# 80 pound well spent



## mac1012 (29 Apr 2013)

this little baby belt and disk sander I wouldn't be without and for 80 notes its a steal, the belts are cheap dosent take up a lot of space and comes in very usefull.i had the same belt and disk on for three months and still going strong.

I have it connected up to my record dust extractor which gets rid of all the dust (pretty much)

The frame in the photo are for a craft lady I know , we have a little arrangement (not that kind) where I make her blanks and she decorates them , the frames are shop bought and they had some ugly birds at each side of the heart so I removed the with the hegner and I use the sander to finish any bumps.

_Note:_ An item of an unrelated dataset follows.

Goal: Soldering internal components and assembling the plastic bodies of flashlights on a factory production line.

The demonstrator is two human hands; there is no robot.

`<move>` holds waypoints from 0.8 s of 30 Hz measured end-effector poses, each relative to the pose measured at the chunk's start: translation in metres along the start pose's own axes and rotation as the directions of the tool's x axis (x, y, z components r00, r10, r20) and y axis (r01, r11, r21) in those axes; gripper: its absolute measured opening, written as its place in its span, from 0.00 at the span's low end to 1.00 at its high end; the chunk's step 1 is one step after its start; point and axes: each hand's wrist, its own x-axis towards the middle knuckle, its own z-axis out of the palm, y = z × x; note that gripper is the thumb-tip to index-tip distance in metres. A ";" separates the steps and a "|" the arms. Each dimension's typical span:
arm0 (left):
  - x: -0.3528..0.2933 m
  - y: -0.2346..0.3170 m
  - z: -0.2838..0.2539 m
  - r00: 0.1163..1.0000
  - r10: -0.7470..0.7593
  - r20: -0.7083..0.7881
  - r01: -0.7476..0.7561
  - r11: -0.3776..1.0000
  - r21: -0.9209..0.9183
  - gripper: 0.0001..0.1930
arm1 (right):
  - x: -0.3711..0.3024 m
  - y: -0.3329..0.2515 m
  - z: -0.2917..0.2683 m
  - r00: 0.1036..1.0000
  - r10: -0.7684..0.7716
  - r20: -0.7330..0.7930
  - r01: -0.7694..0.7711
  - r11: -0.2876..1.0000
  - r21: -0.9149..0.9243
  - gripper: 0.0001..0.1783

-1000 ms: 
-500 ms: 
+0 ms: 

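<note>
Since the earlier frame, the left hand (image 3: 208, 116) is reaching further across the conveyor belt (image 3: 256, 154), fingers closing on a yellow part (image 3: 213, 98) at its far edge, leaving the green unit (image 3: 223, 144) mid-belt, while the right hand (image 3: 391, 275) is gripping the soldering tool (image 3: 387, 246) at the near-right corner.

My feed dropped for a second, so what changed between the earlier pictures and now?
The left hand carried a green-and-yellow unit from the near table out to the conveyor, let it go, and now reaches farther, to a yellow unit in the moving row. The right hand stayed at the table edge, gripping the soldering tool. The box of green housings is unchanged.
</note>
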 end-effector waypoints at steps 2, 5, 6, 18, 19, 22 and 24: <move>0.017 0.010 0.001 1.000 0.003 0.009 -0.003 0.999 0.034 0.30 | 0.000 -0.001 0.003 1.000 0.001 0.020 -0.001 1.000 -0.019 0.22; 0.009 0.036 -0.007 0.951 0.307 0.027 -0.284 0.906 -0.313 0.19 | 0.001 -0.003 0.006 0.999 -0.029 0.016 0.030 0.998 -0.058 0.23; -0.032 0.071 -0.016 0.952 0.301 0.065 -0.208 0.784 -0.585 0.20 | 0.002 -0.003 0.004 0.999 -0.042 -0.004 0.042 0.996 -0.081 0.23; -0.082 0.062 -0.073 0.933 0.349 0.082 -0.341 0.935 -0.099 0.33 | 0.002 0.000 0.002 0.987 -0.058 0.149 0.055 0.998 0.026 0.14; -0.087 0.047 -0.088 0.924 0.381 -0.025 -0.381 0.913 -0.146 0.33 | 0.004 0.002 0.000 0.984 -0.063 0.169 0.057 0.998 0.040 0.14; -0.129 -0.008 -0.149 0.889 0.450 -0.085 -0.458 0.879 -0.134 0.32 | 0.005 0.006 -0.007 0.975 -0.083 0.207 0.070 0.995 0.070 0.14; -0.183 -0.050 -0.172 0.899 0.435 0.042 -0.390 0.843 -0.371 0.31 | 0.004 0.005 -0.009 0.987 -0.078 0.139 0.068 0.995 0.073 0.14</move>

she pays me by buying me machines through her business , last one was the triton router and then I do work for her to cover the cost :lol: 

mark


----------



## bassethound (29 Apr 2013)

Very nice handy tool, nice price as well :lol: 

Ted...


----------



## martinka (29 Apr 2013)

What speed is the grindstone, Mark? I could do with a thinner belt sander, I have one with a 4" belt, and a slowish stone wouldn't go amiss too.


----------



## Geoffrey (29 Apr 2013)

Martin its not a grindstone its a disk sander i have the same machine it does look like one .

Geoff


----------



## martinka (30 Apr 2013)

I thought it was an aluminium oxide wheel.  Cheers.

Martin.


----------



## Bryan Bennett (30 Apr 2013)

Hi Mark sounds that you have a great arrangement. there,I only wish that I was a lot younger and to have found this website many years ago.I had not realized there were places like this to pick up information on a hobby that I adore.I like you new machines and I am sure that you will have satisfaction that you work has paid for them,well done.

Bryan


----------



## ChrisR (30 Apr 2013)

I will second your comments Mark, I also have one of these little sanders, it is probably one of my most used bits of kit, apart from my scroll saw.

Take care.

Chris R.


----------



## zodiac (1 May 2013)

Looks good, what is the make/model ?


----------



## ChrisR (1 May 2013)

zodiac":4b4jam30 said:


> Looks good, what is the make/model ?




Go to Axminster Tools, site.
Sander AW130BD2.

Take care.

Chris R.


----------



## martinka (2 May 2013)

Thanks for the link, Chris, I think I'll have one of those when the coffers are full again. 

I have the Machine Mart version of the AWEBDS46 with 4" belt and 6" disc. The first one I got, the motor burnt out after two days. The belt snapped on the second one a few days later. They gave me a spare belt with the third and I've never needed it in ten years, and there's been lots of metal removed with it in that time.

Martin.


----------



## boysie39 (13 May 2013)

Mark ,would you please check your PMs yhank you.


----------



## martinka (13 May 2013)

There was one of those 1" belt sanders at the Harrogate model engineering exhibition on Friday for £52. It's a pity I didn't have enough cash with me. Well, I did when I got there, but I squandered it on some HSS lathe tools and a magnetic dial gauge base. 

Martin.


----------



## redmoorphil (1 Jun 2013)

Can somebody tell me if this Axy model has an induction motor?
I have been looking at the fox tools version which does and also has a 3 year guarantee so I thought it was a bit of a billy bargain. http://www.midlandstoolsupplies.co.uk/f ... isc-sander
I already have a 12 inch axy disk sander which doesn't get any use so I thought it was time to sell it on and buy something more suitable for scrollsaw work.


----------



## ChrisR (1 Jun 2013)

Hi.

Yes it does have an induction motor. 
A very handy little machine.

Take care.

Chris R.


----------



## redmoorphil (1 Jun 2013)

Thanks Chris will probably go for the axy then.


----------